Videos were easy – I wanted to keep the Cambodian Secondary school videos going. The only way to do that was to film experiments at home and turn them into videos for schools. My wonderful technician at ISPP, Sophy Vann, agreed to keep doing all Khmer commentaries and translation (along with some help from Dara Pich), so I have managed to keep producing them. I then realised that the best way to keep them all together was to create a website for the videos, so there is now a Khmer/English website for teachers to access.

ISPP Science Grade 10 (2016)

I also spent time digitising old camera VHS tapes and have started to produce videos from these. Many of you will have seen the past ISPP Week Without Walls field trips to all sorts of exotic places that I uploaded to the Alumni Facebook page, as well as old Lipsync and Battle of the Band tapes. I have also been making a series of films for my children when they were young and a big one for Claire’s 60th. There is still plenty of video footage to deal with so many years of video making left!

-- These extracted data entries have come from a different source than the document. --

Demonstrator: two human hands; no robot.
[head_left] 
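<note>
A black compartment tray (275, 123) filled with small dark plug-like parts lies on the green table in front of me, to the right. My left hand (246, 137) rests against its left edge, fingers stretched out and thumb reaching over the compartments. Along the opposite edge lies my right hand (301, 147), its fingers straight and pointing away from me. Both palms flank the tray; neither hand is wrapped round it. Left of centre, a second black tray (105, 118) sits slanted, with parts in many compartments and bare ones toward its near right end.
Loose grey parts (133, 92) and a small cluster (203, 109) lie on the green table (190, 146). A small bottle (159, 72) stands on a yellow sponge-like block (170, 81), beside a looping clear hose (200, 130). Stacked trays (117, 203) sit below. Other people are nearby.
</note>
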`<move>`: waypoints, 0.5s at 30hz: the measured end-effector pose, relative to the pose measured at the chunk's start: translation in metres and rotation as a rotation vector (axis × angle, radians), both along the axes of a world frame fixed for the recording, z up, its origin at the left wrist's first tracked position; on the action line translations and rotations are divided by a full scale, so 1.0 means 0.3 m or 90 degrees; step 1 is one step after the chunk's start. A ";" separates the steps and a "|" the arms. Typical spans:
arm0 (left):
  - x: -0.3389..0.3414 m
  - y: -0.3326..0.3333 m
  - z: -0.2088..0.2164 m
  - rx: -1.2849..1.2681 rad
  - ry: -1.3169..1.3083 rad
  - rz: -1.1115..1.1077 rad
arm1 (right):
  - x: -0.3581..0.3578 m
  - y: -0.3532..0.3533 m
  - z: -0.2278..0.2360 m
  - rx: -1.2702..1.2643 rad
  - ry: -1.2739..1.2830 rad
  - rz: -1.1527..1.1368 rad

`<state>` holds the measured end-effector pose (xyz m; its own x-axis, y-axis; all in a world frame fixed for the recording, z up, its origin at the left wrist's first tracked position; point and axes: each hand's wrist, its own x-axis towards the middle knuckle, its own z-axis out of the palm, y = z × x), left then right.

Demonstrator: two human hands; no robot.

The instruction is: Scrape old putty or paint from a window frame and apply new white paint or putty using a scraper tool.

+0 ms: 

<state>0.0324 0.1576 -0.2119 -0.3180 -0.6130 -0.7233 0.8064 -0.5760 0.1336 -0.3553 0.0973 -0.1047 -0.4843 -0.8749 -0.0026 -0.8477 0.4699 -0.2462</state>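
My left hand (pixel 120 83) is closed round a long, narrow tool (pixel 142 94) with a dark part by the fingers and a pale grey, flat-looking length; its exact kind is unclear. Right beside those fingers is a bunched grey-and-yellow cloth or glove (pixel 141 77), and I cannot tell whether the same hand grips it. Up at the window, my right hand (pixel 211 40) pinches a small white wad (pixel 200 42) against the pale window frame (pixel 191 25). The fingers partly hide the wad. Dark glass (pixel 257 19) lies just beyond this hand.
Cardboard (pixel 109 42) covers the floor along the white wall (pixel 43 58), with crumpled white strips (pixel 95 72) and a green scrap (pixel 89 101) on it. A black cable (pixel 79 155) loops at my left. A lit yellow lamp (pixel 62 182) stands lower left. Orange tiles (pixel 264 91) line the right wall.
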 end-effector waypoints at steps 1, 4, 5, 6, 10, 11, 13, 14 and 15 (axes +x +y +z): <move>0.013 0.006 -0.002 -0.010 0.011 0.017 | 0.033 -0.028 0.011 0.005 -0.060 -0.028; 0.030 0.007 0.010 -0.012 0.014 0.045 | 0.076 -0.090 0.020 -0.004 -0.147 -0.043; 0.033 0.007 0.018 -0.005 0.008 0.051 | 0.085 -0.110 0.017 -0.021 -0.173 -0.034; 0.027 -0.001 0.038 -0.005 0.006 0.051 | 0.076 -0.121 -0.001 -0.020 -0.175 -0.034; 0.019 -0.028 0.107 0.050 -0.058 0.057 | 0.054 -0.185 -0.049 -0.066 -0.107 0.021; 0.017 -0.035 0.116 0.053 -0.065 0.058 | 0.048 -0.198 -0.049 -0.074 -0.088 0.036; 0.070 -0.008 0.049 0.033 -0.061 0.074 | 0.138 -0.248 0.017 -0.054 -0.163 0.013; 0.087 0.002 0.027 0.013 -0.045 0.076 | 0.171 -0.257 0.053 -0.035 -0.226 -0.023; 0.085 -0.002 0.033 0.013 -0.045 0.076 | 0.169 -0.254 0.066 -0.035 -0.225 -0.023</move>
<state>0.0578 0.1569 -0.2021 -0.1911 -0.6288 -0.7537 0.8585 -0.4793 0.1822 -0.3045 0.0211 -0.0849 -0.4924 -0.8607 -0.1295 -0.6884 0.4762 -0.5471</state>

I wanted to stay as active as possible, so I started to play tennis. I found a friend to play with each week and also a drop-in where they coached tennis. This was the first time I had ever been coached in my life, so was thoroughly enjoying playing. I also started up a five-a-side football club at Claire’s school on a Friday. My favourite comment of that era was when I played football with my son Rory at his work’s weekly five-a-side, and a colleague said to him the next day, “It’s a bit of a poor show when a 66-year-old man with a pacemaker is NOT the worst player!” I will certainly take that as a back-handed compliment. Unfortunately, at the end of 2019, I had to go to the hospital with a recurring problem with my heart, and then Covid started up in 2020, so my tennis and football playing days may be over, but I still do lots of walking.

ISPP Falcons Football

ISPP and teaching

One of the questions was, how did you know you wanted to be a teacher? A very difficult question to answer, as I mentioned in my Facebook post, but it is a decision I have never regretted. I look back with fondness on all the wonderful students I have taught over the years and hopefully the aspirations I have inspired in them. If I am going to be honest, ISPP was probably my favourite school, and I feel many of my former students have become lifelong friends, particularly through social media. Another big plus for me was the IB programme, and I fell in love with the MYP (Middle Years Programme), which is why I became MYP Coordinator. There are so many memories from ISPP that it would be impossible to list them all. Still, apart from the great teaching memories, there were also the fantastic Week Without Walls trips that I made to Ratanakiri, Laos/Cambodia (down the Mekong) and Sulawesi particularly. Also, I cannot forget the MRISA championships with the seniors, especially when we won with Ammar Kawash as my captain in the first year at ISPP and 2010 when my son Rory was captain when I was a proud father and coach! I was also incredibly lucky to finish at the new purpose-built campus, having taught at the nostalgic but rather cramped facilities on Norodom. MYP students are fortunate enough to have a great school and great campus and should never fail to reach for the stars in everything they attempt whilst at ISPP.

ISPP 2007

Lastly, I think a testimony to our connection to ISPP is the fact that ex-teachers, students and parents had visited us in Lisbon such as Jerry Thompson and Julie Shaw, Di Atkinson, Marcel Houterman, Xanthe Cobb, Dave Edson and Deirdre Roberts, Bridget Brian, Dave Pulger-Frame and Anne St. John, Chris Lahey and Nikki Petyanski, Lindsey Barlow (Brewster), Andy and Kirsten Pontius, Devi Leiper, Adrienne Yong, Louis Jones, Armando Neves (who was working here but we visited when Rory came out) and Sylvia Mueller – and if not for Covid there would have been more!

ISPP Science Department (2016)


We never regret having decided to teach abroad. Our children have had an excellent education, and they say that they feel the experience of embracing different cultures has enriched their lives, and they are grateful for that opportunity.